THE PROBLEM
These records contain pictures, which must be left out; copy exactly the lines from the one with "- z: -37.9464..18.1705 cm" up to and including the one with "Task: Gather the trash".

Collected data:
------------------------------------------------

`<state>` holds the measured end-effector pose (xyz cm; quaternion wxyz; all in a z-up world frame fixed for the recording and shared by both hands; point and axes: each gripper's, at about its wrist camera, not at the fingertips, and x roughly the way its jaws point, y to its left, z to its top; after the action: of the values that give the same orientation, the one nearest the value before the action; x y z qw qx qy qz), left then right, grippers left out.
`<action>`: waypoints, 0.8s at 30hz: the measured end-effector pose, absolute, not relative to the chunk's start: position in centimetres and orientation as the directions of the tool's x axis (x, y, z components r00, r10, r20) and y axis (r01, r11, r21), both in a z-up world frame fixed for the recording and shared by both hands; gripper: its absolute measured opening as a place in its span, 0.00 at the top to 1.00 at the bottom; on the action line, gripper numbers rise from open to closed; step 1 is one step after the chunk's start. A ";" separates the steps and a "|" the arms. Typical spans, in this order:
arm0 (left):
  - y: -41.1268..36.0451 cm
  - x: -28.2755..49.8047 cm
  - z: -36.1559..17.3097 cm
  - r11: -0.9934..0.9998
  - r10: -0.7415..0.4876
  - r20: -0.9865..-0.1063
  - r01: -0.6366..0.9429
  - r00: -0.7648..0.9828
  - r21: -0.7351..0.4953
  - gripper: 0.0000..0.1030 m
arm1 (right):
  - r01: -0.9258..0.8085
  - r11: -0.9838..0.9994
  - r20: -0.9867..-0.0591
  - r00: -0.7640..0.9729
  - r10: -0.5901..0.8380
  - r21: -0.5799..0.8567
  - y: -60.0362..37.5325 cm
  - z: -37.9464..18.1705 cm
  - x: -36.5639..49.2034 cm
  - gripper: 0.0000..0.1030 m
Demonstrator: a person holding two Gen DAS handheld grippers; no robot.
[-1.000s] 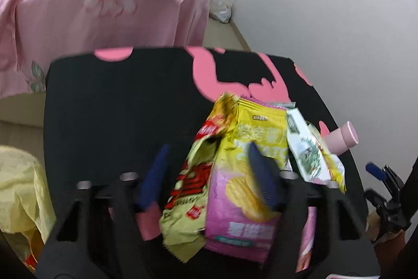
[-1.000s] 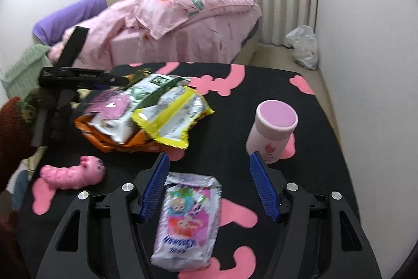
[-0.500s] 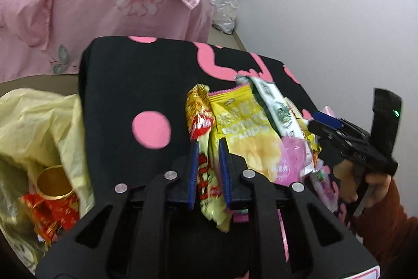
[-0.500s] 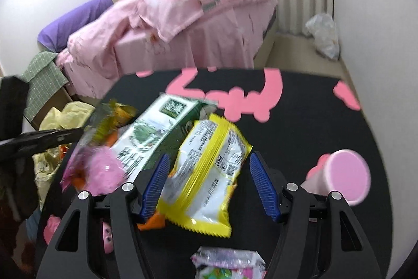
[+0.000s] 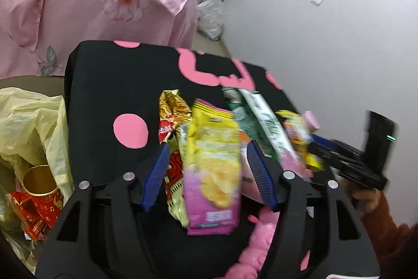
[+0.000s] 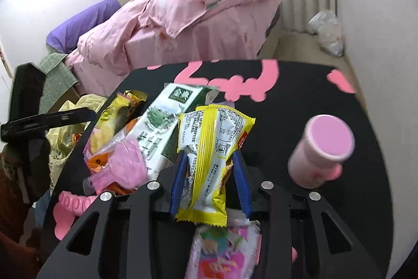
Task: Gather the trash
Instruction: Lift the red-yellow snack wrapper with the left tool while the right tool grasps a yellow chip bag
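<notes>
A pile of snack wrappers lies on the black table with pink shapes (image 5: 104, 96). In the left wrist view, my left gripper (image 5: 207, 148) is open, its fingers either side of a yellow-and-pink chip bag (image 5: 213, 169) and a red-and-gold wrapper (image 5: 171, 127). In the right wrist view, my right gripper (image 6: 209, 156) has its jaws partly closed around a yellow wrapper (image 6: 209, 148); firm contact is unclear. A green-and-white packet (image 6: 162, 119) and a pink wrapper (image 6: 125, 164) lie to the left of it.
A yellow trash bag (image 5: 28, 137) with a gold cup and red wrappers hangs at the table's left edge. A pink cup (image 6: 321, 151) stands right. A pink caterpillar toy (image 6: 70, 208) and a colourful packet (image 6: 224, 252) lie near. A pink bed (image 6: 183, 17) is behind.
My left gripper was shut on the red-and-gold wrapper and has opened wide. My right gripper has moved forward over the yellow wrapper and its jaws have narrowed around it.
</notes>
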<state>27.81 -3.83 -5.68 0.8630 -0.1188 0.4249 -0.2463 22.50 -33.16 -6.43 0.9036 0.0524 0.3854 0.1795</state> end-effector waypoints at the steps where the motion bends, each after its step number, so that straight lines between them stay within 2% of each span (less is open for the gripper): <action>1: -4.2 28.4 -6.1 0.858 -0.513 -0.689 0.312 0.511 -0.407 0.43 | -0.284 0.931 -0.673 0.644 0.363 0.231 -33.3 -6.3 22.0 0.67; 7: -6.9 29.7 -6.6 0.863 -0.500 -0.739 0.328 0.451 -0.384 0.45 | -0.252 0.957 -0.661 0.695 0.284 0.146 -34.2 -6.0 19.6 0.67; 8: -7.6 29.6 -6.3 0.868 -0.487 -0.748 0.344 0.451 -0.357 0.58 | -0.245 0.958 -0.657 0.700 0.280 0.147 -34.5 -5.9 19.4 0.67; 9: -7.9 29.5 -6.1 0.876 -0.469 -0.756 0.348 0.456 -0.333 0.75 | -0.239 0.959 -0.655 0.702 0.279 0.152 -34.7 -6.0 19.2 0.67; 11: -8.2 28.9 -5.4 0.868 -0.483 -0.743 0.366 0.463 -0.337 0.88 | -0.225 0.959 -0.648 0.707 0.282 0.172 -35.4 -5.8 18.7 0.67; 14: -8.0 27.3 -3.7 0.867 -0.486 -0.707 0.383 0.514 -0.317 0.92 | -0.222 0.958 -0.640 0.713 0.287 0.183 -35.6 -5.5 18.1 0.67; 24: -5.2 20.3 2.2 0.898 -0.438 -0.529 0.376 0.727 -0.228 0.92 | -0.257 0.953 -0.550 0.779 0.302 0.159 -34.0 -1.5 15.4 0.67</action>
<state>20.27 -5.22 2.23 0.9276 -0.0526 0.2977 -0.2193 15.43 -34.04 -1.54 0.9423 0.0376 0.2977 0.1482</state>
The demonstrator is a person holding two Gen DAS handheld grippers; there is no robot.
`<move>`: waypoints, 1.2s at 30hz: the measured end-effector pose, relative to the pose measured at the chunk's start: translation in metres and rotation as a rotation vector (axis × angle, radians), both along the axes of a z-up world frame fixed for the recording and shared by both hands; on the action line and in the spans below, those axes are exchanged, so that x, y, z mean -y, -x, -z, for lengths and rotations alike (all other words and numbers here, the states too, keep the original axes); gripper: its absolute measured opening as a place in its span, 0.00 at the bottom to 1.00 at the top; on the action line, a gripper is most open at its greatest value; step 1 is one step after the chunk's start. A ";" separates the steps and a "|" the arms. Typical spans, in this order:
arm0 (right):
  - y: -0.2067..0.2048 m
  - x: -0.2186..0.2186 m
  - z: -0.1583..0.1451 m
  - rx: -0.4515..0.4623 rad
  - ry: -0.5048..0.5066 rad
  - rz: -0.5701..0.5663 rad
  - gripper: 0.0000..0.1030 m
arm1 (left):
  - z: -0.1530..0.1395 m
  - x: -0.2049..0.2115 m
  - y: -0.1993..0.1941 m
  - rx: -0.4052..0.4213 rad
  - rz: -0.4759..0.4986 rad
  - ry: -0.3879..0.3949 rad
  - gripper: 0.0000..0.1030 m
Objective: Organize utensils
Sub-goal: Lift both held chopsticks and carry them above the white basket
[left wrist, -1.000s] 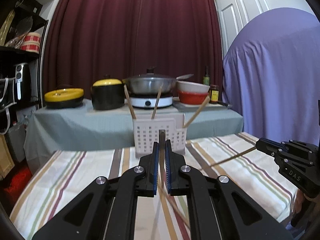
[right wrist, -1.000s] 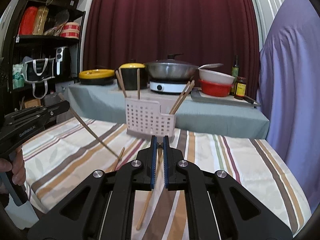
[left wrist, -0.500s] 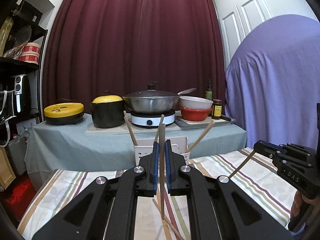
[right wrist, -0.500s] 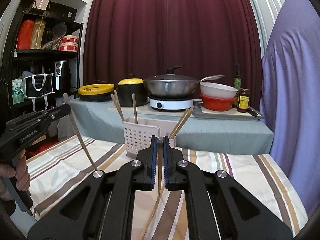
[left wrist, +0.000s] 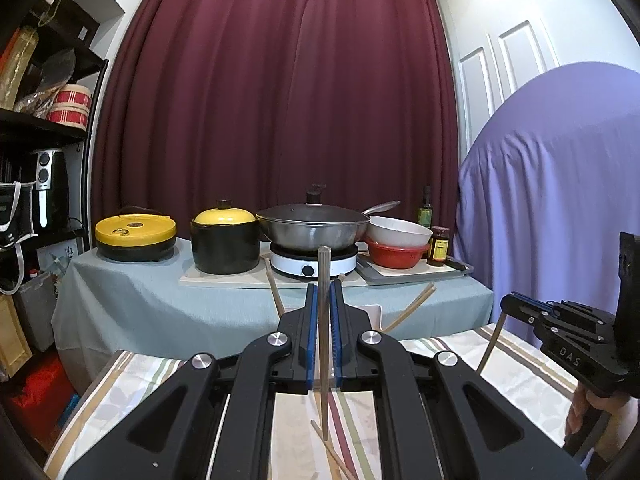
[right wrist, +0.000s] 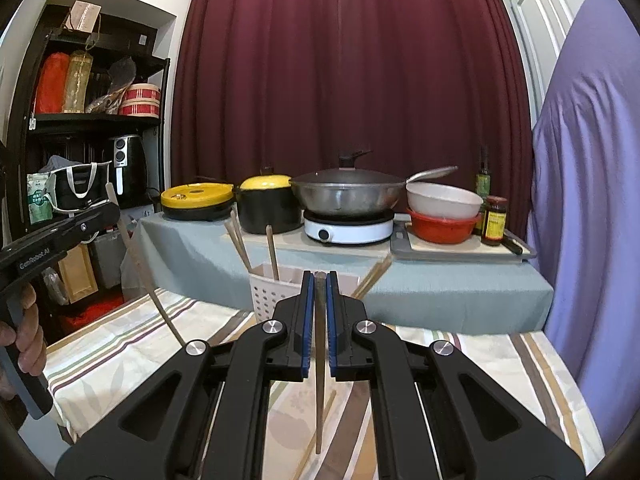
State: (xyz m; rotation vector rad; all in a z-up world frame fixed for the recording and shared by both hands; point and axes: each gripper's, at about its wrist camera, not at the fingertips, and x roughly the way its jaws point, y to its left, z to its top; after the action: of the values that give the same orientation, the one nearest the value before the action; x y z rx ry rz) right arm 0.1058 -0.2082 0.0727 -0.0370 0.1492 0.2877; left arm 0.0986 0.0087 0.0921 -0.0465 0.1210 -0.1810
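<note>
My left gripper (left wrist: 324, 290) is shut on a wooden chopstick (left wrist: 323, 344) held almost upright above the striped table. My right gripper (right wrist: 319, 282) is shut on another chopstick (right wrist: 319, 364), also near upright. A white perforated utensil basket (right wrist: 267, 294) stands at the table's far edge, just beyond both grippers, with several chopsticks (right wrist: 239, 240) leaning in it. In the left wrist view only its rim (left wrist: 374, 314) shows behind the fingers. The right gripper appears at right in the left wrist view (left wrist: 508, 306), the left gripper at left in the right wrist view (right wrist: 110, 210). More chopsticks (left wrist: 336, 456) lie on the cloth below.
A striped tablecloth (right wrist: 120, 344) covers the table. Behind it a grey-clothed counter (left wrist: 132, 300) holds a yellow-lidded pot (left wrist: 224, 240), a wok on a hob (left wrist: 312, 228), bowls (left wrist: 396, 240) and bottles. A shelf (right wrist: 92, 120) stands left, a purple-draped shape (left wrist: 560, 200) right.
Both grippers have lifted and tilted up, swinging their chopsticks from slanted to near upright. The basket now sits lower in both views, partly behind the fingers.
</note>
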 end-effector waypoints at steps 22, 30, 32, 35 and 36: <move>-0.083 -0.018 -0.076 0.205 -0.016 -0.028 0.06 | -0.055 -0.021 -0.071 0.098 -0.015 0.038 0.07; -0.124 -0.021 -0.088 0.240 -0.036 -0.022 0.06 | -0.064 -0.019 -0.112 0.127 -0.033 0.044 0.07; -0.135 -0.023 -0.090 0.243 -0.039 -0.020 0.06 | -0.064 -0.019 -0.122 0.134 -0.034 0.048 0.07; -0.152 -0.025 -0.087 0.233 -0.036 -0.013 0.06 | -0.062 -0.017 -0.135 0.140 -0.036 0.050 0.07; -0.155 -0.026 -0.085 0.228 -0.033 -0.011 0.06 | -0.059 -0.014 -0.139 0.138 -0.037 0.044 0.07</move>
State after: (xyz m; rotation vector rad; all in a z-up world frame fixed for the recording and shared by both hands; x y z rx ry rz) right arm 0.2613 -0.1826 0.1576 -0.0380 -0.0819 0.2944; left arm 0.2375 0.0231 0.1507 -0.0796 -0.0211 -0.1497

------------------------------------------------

WRITTEN ANSWER
  - z: -37.9464..18.1705 cm
  - x: -36.5639..49.2034 cm
  - gripper: 0.0000..0.1030 m
Demonstrator: a person holding two Gen DAS handheld grippers; no robot.
[-1.000s] 
[-1.000s] 
[-0.500s] 
[-0.500s] 
[+0.000s] 
[+0.000s] 
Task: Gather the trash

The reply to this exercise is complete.